Department of Computer Science and Technology, University of Cambridge, Cambridge, UK.
Department of Computer Science, University College London, London, UK.
Bioinformatics. 2022 Jan 12;38(3):730-737. doi: 10.1093/bioinformatics/btab035.
High-throughput gene expression can be used to address a wide range of fundamental biological problems, but datasets of an appropriate size are often unavailable. Moreover, existing transcriptomics simulators have been criticized because they fail to emulate key properties of gene expression data. In this article, we develop a method based on a conditional generative adversarial network to generate realistic transcriptomics data for Escherichia coli and humans. We assess the performance of our approach across several tissues and cancer-types.

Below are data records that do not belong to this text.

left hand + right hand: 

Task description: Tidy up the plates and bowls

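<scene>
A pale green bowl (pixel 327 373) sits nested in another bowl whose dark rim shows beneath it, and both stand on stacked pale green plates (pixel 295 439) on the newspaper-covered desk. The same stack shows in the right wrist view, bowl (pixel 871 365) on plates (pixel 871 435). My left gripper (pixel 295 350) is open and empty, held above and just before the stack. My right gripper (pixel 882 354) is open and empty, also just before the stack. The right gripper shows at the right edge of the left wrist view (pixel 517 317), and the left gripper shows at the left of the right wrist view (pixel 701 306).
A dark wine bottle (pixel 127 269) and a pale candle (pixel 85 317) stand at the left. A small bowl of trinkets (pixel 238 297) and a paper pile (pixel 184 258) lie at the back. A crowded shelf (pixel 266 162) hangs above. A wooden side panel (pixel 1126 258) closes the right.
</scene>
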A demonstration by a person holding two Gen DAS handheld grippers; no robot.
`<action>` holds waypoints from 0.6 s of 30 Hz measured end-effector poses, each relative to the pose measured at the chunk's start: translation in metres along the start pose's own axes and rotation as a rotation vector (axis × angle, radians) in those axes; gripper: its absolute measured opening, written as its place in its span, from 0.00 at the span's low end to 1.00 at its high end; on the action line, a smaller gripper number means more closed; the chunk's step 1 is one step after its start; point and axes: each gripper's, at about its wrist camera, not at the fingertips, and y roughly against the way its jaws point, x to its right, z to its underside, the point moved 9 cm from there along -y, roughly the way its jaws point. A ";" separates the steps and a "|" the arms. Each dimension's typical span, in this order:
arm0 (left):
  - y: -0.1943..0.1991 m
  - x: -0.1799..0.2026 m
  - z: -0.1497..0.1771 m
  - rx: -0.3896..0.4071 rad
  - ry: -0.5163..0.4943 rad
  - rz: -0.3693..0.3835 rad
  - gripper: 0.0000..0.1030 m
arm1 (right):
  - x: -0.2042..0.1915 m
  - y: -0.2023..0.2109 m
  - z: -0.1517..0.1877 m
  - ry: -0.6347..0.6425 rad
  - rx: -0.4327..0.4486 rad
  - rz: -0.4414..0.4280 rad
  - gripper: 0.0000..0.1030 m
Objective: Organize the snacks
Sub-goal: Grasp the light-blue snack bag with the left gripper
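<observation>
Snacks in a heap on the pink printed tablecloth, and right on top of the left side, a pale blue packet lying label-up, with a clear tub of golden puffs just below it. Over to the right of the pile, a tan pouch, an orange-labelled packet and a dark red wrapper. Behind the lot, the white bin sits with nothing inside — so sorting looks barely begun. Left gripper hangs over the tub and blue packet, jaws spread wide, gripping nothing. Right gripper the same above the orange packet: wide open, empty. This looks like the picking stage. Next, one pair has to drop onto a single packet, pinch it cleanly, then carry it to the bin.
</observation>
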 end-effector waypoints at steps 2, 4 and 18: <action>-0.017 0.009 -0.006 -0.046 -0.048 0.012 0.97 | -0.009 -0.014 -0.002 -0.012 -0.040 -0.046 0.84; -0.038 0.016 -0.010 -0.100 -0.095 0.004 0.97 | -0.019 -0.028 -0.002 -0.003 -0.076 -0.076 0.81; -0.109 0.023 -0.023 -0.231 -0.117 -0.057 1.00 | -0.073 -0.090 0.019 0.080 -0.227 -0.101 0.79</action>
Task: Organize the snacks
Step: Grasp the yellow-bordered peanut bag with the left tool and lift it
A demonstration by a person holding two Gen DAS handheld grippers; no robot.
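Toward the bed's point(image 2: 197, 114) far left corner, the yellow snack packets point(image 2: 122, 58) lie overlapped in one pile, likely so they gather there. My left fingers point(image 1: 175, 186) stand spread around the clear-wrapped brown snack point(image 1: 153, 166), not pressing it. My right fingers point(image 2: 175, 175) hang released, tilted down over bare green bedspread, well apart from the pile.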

We show that our model preserves several gene expression properties significantly better than widely used simulators, such as SynTReN or GeneNetWeaver. The synthetic data preserve tissue- and cancer-specific properties of transcriptomics data. Moreover, it exhibits real gene clusters and ontologies both at local and global scales, suggesting that the model learns to approximate the gene expression manifold in a biologically meaningful way.
Code is available at: https://github.com/rvinas/adversarial-gene-expression.
Supplementary data are available at Bioinformatics online.
高通量基因表达可用于解决广泛的基础生物学问题,但通常无法获得适当大小的数据集。此外,现有的转录组学模拟器因未能模拟基因表达数据的关键特性而受到批评。在本文中,我们开发了一种基于条件生成对抗网络的方法,用于生成大肠杆菌和人类的真实转录组学数据。我们评估了我们的方法在多个组织和癌症类型中的性能。
我们表明,我们的模型在许多基因表达特性上的表现明显优于广泛使用的模拟器,如 SynTReN 或 GeneNetWeaver。合成数据保留了转录组学数据的组织和癌症特异性特性。此外,它在局部和全局尺度上都表现出真实的基因簇和本体,表明该模型学会了以有意义的生物学方式逼近基因表达流形。
代码可在:https://github.com/rvinas/adversarial-gene-expression 获得。
补充数据可在生物信息学在线获得。